Which lines in the data contain the word "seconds"? Please copy each of them.

**Supplied information**
====

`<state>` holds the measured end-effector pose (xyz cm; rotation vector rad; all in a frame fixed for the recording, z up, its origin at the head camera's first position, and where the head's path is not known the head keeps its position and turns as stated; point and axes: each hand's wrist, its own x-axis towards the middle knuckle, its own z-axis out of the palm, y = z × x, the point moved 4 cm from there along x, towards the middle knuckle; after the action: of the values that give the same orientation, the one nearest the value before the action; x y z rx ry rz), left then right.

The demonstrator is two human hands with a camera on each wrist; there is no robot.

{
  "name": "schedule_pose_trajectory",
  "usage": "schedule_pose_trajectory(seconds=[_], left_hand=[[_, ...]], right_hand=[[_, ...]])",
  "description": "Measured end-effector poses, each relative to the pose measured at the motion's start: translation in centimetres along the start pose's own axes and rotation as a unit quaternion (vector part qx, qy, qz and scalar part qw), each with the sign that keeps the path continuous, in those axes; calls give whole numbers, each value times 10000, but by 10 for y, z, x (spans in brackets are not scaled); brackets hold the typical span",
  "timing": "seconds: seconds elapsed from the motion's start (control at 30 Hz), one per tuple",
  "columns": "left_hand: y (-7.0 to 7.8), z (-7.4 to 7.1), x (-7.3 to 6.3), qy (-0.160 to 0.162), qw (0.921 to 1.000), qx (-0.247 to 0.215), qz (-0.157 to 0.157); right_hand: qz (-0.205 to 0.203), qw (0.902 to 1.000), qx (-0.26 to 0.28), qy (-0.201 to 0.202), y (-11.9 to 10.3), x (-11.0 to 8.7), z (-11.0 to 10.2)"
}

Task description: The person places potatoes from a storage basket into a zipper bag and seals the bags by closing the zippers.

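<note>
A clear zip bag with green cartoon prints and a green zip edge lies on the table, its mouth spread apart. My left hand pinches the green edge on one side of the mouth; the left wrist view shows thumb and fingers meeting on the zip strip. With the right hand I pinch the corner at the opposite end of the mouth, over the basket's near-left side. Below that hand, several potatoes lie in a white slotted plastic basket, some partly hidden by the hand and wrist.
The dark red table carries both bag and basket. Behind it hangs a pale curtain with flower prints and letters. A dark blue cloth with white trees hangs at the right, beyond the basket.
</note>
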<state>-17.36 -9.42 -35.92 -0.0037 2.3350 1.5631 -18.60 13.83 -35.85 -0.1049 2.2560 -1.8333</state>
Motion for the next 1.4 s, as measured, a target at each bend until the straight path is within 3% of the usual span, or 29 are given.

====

**Reply to the task**
  "usage": "schedule_pose_trajectory(seconds=[_], left_hand=[[_, ...]], right_hand=[[_, ...]])",
  "timing": "seconds: seconds elapsed from the motion's start (control at 30 Hz), one per tuple",

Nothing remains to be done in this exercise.